Exercise brief:
Check each line of the entries. Copy the ones that contain the string "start".

━━ Records ━━

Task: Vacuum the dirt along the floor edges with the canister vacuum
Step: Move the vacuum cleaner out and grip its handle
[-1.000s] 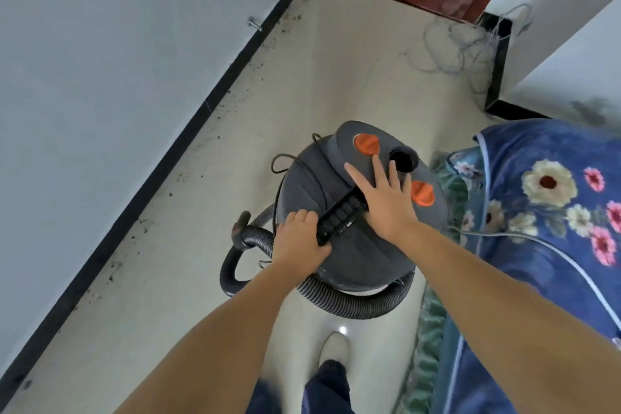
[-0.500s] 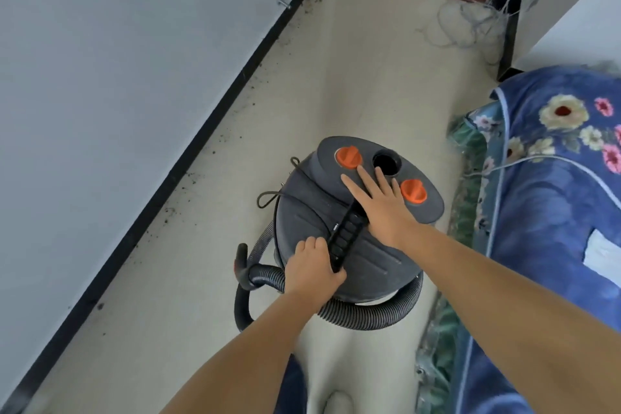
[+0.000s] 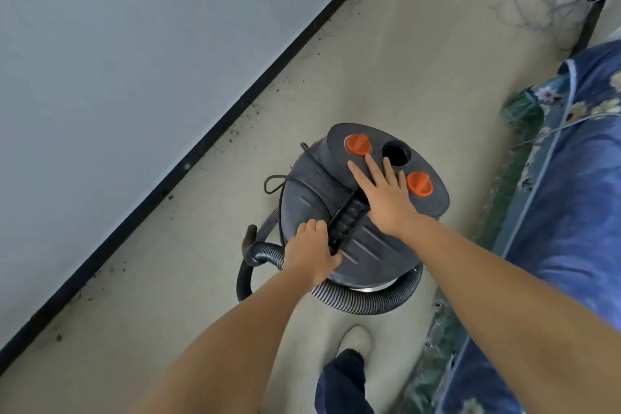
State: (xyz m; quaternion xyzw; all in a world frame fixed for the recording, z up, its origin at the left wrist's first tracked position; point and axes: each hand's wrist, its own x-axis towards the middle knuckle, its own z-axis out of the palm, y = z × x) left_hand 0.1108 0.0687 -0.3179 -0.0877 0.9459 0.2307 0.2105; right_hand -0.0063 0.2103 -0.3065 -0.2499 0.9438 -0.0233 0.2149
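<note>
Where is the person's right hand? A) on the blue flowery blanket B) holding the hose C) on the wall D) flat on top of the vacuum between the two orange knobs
D: the right hand lies flat with straight fingers on the vacuum lid, between the two orange knobs.

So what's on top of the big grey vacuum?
Two orange knobs, a round hole, a black handle and both hands. The right hand hides part of the lid.

Beige floor (image 3: 386,54): canister vacuum (image 3: 356,212) standing, ribbed hose (image 3: 363,299) coiled, dirt (image 3: 235,134) along baseboard.
</note>
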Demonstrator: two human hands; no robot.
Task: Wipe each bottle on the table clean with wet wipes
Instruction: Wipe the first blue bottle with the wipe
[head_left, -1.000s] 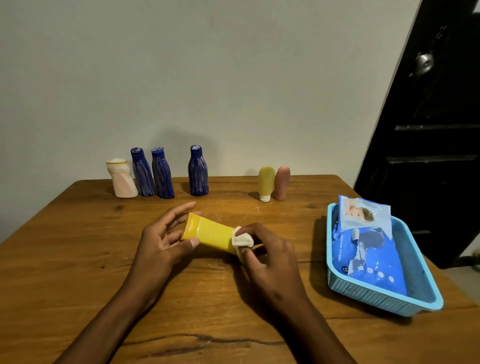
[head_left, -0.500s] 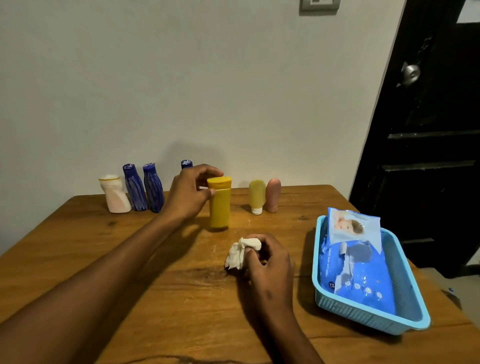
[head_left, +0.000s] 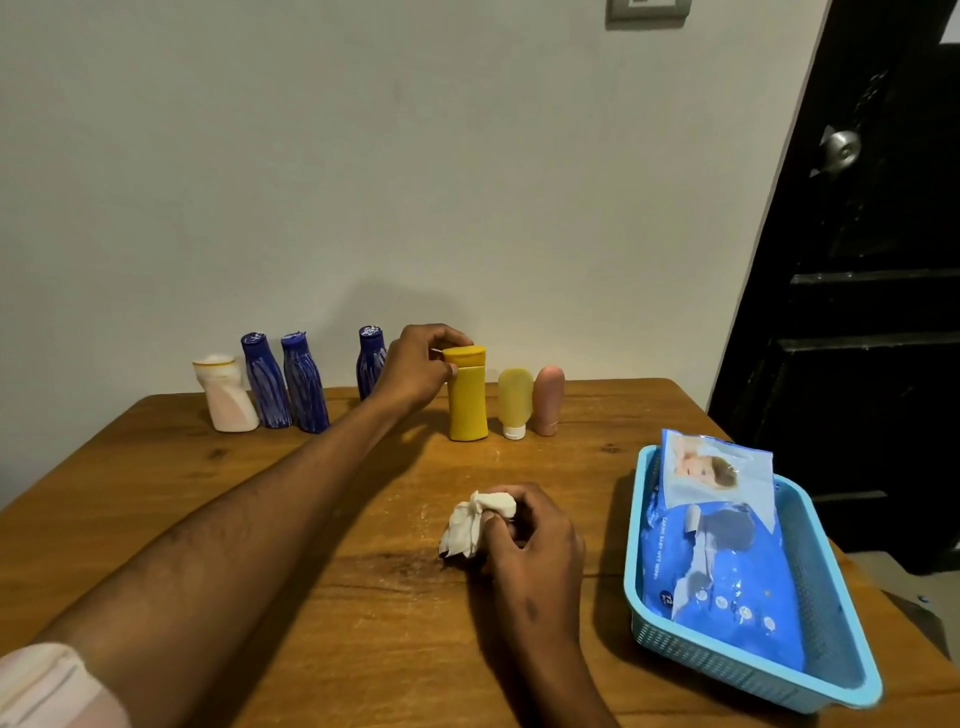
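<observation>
A yellow bottle (head_left: 467, 400) stands upright near the back of the wooden table (head_left: 156, 493). My left hand (head_left: 418, 366) reaches out and pinches its cap. My right hand (head_left: 530, 535) rests on the table in the middle and grips a crumpled white wet wipe (head_left: 475, 522). Along the wall stand a white bottle (head_left: 226, 395), three dark blue bottles (head_left: 265, 382) (head_left: 305, 384) (head_left: 370, 364), a pale yellow tube (head_left: 514, 402) and a pink tube (head_left: 548, 400). The third blue bottle is partly hidden by my left hand.
A light blue plastic basket (head_left: 826, 649) sits at the right edge of the table and holds a blue pack of wet wipes (head_left: 711, 551). A dark door (head_left: 857, 260) stands to the right of the table.
The yellow bottle went from lying between both hands to standing upright at the back, beside the pale yellow tube. My right hand stayed on the table with the wipe.
</observation>
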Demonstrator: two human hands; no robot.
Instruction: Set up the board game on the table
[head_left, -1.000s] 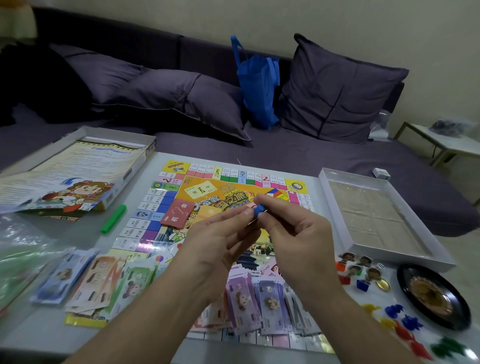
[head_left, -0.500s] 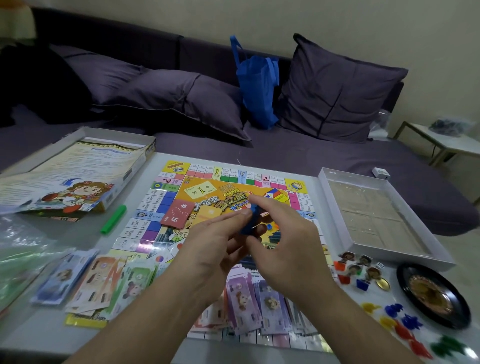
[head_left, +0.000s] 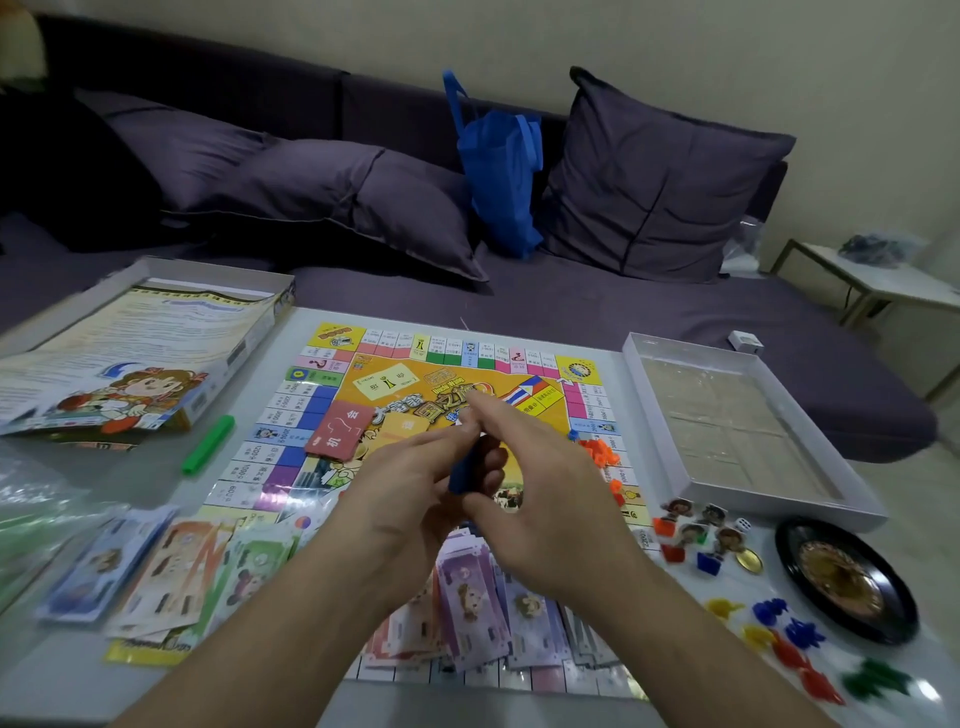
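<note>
The colourful game board (head_left: 332, 410) lies flat on the table. Both hands hover over its middle. My left hand (head_left: 410, 493) grips a dark blue stick-shaped piece (head_left: 462, 475) between palm and fingers. My right hand (head_left: 540, 483) has its fingers curled around the piece's upper end, and its fingertips meet those of the left hand. Small orange pieces (head_left: 600, 452) lie loose on the board's right side. A red card deck (head_left: 340, 431) sits on the board. Paper money (head_left: 483, 608) covers the board's near edge.
The box lid with the rule sheet (head_left: 130, 358) is at the left, with a green stick (head_left: 208, 444) beside it. The white box tray (head_left: 732, 426) is at the right. In front of it are character pawns (head_left: 696, 535), a black roulette wheel (head_left: 841, 577) and coloured tokens (head_left: 789, 634). More money stacks (head_left: 156, 571) lie near left.
Both hands came closer together and lower over the board. The small blue piece pinched at fingertips is now a longer blue stick held in the left hand. Orange pieces now show on the board.
</note>
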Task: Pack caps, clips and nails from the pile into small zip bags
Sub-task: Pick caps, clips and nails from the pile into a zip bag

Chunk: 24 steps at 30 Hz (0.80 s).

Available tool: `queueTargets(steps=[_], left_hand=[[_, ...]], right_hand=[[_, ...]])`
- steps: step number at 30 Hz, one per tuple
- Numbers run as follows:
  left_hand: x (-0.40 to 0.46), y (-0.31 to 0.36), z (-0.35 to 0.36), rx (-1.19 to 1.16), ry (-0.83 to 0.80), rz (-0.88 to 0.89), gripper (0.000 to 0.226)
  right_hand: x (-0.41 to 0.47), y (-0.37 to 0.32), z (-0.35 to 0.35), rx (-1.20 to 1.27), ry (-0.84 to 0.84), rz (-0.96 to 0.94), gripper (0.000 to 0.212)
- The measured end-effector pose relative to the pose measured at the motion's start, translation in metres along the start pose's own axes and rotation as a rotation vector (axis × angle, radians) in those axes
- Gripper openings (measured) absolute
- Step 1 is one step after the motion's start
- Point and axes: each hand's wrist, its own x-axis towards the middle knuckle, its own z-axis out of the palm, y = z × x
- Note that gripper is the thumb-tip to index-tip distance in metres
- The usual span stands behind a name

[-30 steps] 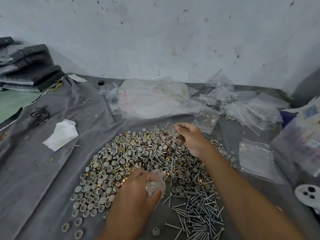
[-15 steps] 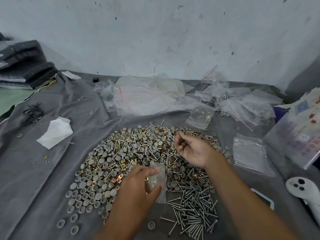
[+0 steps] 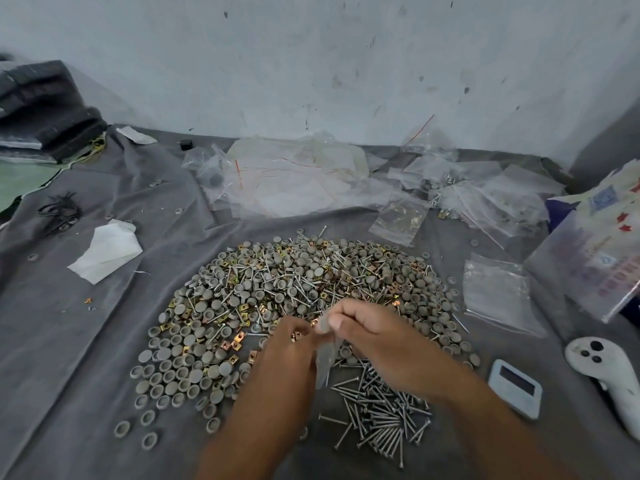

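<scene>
Head view: left hand (image 3: 289,344) and right hand (image 3: 374,336) both pinch one small zip bag (image 3: 325,362) hanging between them, over the pile (image 3: 277,289). If its mouth sags shut, dropped caps could miss and scatter among the nails (image 3: 381,417) beneath.

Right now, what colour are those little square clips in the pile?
Brassy gold to coppery orange clips, seen in the head view.

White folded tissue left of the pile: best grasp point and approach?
Probably the raised far-right corner of the white tissue, pinched from above and from the right. That fold stands up off the grey cloth, while the near edges lie flat and give fingers little to catch.
</scene>
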Motion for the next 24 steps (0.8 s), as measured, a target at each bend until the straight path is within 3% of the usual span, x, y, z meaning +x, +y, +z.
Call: queueTargets(steps=[3, 9, 13, 16, 21, 24], left_hand=[[0.002, -0.001, 0.000, -0.054, 0.033, -0.010, 0.026], [0.004, 0.002, -0.011, -0.161, 0.073, -0.052, 0.028], [0.004, 0.003, -0.011, -0.085, -0.005, -0.018, 0.027], [0.004, 0.005, -0.010, -0.036, 0.007, 0.013, 0.024], [0.003, 0.006, -0.014, -0.034, 0.030, 0.024, 0.036], [0.002, 0.006, -0.015, -0.083, 0.067, 0.015, 0.039]], right_hand=[[-0.008, -0.005, 0.007, -0.326, 0.078, -0.094, 0.022], [-0.013, -0.006, 0.008, -0.742, 0.080, -0.199, 0.016], [-0.014, -0.016, 0.009, -0.644, 0.060, -0.265, 0.015], [-0.016, -0.012, 0.018, -0.847, 0.061, -0.324, 0.011], [-0.019, -0.016, 0.019, -1.034, 0.106, -0.263, 0.024], [-0.017, -0.021, 0.014, -0.967, 0.187, -0.179, 0.019]])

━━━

Response:
- The measured end-effector pose relative to the pose measured at the motion's start, translation in metres along the start pose's own axes and rotation as a rotation vector (axis × angle, radians) in those axes
- Step 1 is one step after the motion's start

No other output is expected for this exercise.